§ **Work to complete**: Strip out all images, then restate the data verbatim.

§ **Dataset excerpt**:
- Opening Delimiter -
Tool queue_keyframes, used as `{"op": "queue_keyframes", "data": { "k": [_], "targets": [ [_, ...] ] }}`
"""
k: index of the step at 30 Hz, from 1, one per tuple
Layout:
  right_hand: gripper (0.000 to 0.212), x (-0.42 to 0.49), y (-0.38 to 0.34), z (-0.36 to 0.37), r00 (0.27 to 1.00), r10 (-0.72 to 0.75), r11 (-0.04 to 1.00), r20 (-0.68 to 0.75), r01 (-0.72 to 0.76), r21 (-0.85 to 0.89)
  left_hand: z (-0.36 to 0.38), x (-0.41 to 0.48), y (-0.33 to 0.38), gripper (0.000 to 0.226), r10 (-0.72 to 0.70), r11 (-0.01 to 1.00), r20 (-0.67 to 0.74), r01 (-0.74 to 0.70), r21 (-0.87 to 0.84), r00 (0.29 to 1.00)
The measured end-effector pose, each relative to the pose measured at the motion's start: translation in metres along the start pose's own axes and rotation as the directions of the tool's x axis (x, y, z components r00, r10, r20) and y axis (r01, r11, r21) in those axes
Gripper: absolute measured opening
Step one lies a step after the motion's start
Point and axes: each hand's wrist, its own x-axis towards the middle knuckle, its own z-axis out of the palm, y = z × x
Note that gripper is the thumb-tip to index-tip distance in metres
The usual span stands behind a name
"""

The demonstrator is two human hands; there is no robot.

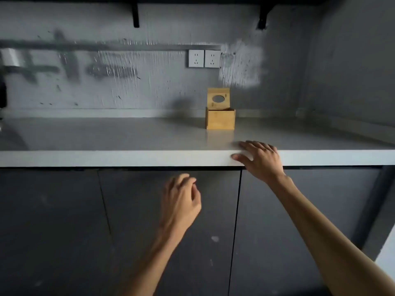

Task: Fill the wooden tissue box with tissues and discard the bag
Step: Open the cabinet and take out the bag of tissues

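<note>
My right hand (259,160) lies spread and empty on the bench (128,158) edge, box (220,119) straight beyond it, lid up; left hand (181,197) hangs lower, loosely curled, empty.

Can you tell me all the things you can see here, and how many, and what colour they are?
wooden tissue box: one, light wood, on the counter near the wall, lid flipped up; no tissues show
counter: one, pale grey, runs across the middle
wall sockets: two, white, side by side on the wall above the box
cupboard doors: dark grey, under the counter, shut
shelf brackets: two, black, at the top of the wall
tissue bag: none in view
right hand: one, fingers spread, resting on the counter's front edge, empty
left hand: one, loosely curled in front of the cupboard doors, empty
</note>
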Motion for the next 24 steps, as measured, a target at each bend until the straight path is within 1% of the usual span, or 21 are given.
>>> {"op": "queue_keyframes", "data": {
  "k": [1,3,4,5,7,10,12,14,16,17,18,19,20,21,22,24],
  "targets": [
    [0.078,0.0,0.0,-0.001,1.0,0.002,1.0,0.015,-0.002,0.005,0.014,0.006,0.006,0.04,0.023,1.0,0.106,-0.024,0.008,0.994],
    [0.077,0.003,-0.001,-0.002,0.999,-0.004,1.0,0.037,0.004,-0.006,0.038,0.02,0.023,0.049,0.03,0.993,0.258,-0.057,0.099,0.966],
    [0.075,0.004,-0.002,-0.004,0.998,0.003,1.0,0.066,-0.003,0.002,0.046,0.027,0.035,0.05,-0.014,0.994,0.336,-0.022,0.105,0.942],
    [0.074,0.006,-0.001,-0.004,0.996,0.009,1.0,0.088,-0.01,0.012,0.056,0.033,0.042,0.051,-0.053,0.994,0.366,0.013,0.111,0.929],
    [0.074,0.008,0.002,-0.005,0.993,0.009,1.0,0.118,-0.011,0.019,0.073,0.036,0.046,0.052,-0.125,0.99,0.389,0.088,0.113,0.913],
    [0.076,0.009,0.005,-0.01,0.989,0.011,0.999,0.146,-0.015,0.03,0.077,0.036,0.053,0.056,-0.15,0.983,0.424,0.088,0.162,0.893],
    [0.075,0.011,0.005,-0.012,0.98,0.005,1.0,0.199,-0.011,0.027,0.069,0.032,0.056,0.057,-0.137,0.985,0.435,0.076,0.154,0.89],
    [0.068,0.011,0.006,-0.021,0.962,-0.006,0.998,0.273,-0.012,0.065,0.052,0.017,0.058,0.055,-0.105,0.992,0.439,0.066,0.105,0.892],
    [0.058,0.001,0.009,-0.03,0.96,-0.056,0.99,0.273,0.018,0.138,0.025,-0.008,0.058,0.049,-0.068,0.997,0.397,0.053,0.05,0.915],
    [0.054,-0.009,0.008,-0.034,0.966,-0.082,0.98,0.244,0.034,0.194,0.011,-0.022,0.056,0.047,-0.041,0.999,0.373,0.043,0.003,0.927],
    [0.05,-0.021,0.002,-0.036,0.971,-0.106,0.952,0.215,0.037,0.303,-0.005,-0.036,0.053,0.045,-0.012,0.998,0.36,0.031,-0.049,0.933],
    [0.045,-0.033,-0.006,-0.039,0.973,-0.132,0.883,0.19,0.028,0.468,-0.02,-0.045,0.05,0.044,0.024,0.994,0.354,0.017,-0.11,0.935],
    [0.04,-0.046,-0.021,-0.04,0.965,-0.18,0.76,0.193,0.012,0.65,-0.037,-0.053,0.044,0.042,0.048,0.984,0.354,0.017,-0.177,0.934],
    [0.036,-0.058,-0.043,-0.036,0.943,-0.255,0.627,0.216,-0.009,0.779,-0.053,-0.062,0.037,0.039,0.063,0.967,0.349,0.029,-0.251,0.935],
    [0.034,-0.07,-0.065,-0.031,0.912,-0.335,0.537,0.235,-0.02,0.843,-0.068,-0.072,0.03,0.036,0.072,0.942,0.338,0.048,-0.333,0.939],
    [0.032,-0.085,-0.116,-0.012,0.849,-0.473,0.436,0.236,-0.007,0.9,-0.097,-0.091,0.018,0.039,0.058,0.888,0.3,0.088,-0.452,0.952]
  ]
}}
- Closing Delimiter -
§ **Task answer**:
Tool queue_keyframes, used as `{"op": "queue_keyframes", "data": { "k": [_], "targets": [ [_, ...] ] }}`
"""
k: index of the step at 30 Hz, from 1, one per tuple
Layout:
  right_hand: gripper (0.000 to 0.212), x (-0.42 to 0.49), y (-0.38 to 0.34), z (-0.36 to 0.37), r00 (0.27 to 1.00), r10 (-0.72 to 0.75), r11 (-0.04 to 1.00), r20 (-0.68 to 0.75), r01 (-0.72 to 0.76), r21 (-0.85 to 0.89)
  left_hand: z (-0.36 to 0.38), x (-0.41 to 0.48), y (-0.33 to 0.38), gripper (0.000 to 0.226), r10 (-0.72 to 0.70), r11 (-0.01 to 1.00), r20 (-0.67 to 0.74), r01 (-0.74 to 0.70), r21 (-0.87 to 0.84), r00 (0.29 to 1.00)
The measured end-effector pose, each relative to the pose measured at the motion's start: translation in metres along the start pose's own axes and rotation as the directions of the tool's x axis (x, y, z components r00, r10, r20) and y axis (r01, r11, r21) in those axes
Gripper: absolute measured opening
Step one lies a step after the motion's start
Point and axes: each hand's wrist, its own x-axis towards the middle knuckle, its own z-axis out of the palm, y = z × x
Note that gripper is the thumb-tip to index-tip distance in metres
The usual span stands behind a name
"""

The demonstrator is two human hands; there is no robot.


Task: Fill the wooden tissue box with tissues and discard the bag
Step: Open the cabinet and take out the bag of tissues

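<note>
My right hand (259,160) lies spread and empty on the bench (128,158) edge, box (220,119) straight beyond it, lid up; left hand (181,197) hangs lower, loosely curled, empty.

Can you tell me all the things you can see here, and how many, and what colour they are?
wooden tissue box: one, light wood, on the counter near the wall, lid flipped up; no tissues show
counter: one, pale grey, runs across the middle
wall sockets: two, white, side by side on the wall above the box
cupboard doors: dark grey, under the counter, shut
shelf brackets: two, black, at the top of the wall
tissue bag: none in view
right hand: one, fingers spread, resting on the counter's front edge, empty
left hand: one, loosely curled in front of the cupboard doors, empty
</note>
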Motion for the next 24 steps, as measured, a target at each bend until the straight path is within 1% of the usual span, or 21 are given.
>>> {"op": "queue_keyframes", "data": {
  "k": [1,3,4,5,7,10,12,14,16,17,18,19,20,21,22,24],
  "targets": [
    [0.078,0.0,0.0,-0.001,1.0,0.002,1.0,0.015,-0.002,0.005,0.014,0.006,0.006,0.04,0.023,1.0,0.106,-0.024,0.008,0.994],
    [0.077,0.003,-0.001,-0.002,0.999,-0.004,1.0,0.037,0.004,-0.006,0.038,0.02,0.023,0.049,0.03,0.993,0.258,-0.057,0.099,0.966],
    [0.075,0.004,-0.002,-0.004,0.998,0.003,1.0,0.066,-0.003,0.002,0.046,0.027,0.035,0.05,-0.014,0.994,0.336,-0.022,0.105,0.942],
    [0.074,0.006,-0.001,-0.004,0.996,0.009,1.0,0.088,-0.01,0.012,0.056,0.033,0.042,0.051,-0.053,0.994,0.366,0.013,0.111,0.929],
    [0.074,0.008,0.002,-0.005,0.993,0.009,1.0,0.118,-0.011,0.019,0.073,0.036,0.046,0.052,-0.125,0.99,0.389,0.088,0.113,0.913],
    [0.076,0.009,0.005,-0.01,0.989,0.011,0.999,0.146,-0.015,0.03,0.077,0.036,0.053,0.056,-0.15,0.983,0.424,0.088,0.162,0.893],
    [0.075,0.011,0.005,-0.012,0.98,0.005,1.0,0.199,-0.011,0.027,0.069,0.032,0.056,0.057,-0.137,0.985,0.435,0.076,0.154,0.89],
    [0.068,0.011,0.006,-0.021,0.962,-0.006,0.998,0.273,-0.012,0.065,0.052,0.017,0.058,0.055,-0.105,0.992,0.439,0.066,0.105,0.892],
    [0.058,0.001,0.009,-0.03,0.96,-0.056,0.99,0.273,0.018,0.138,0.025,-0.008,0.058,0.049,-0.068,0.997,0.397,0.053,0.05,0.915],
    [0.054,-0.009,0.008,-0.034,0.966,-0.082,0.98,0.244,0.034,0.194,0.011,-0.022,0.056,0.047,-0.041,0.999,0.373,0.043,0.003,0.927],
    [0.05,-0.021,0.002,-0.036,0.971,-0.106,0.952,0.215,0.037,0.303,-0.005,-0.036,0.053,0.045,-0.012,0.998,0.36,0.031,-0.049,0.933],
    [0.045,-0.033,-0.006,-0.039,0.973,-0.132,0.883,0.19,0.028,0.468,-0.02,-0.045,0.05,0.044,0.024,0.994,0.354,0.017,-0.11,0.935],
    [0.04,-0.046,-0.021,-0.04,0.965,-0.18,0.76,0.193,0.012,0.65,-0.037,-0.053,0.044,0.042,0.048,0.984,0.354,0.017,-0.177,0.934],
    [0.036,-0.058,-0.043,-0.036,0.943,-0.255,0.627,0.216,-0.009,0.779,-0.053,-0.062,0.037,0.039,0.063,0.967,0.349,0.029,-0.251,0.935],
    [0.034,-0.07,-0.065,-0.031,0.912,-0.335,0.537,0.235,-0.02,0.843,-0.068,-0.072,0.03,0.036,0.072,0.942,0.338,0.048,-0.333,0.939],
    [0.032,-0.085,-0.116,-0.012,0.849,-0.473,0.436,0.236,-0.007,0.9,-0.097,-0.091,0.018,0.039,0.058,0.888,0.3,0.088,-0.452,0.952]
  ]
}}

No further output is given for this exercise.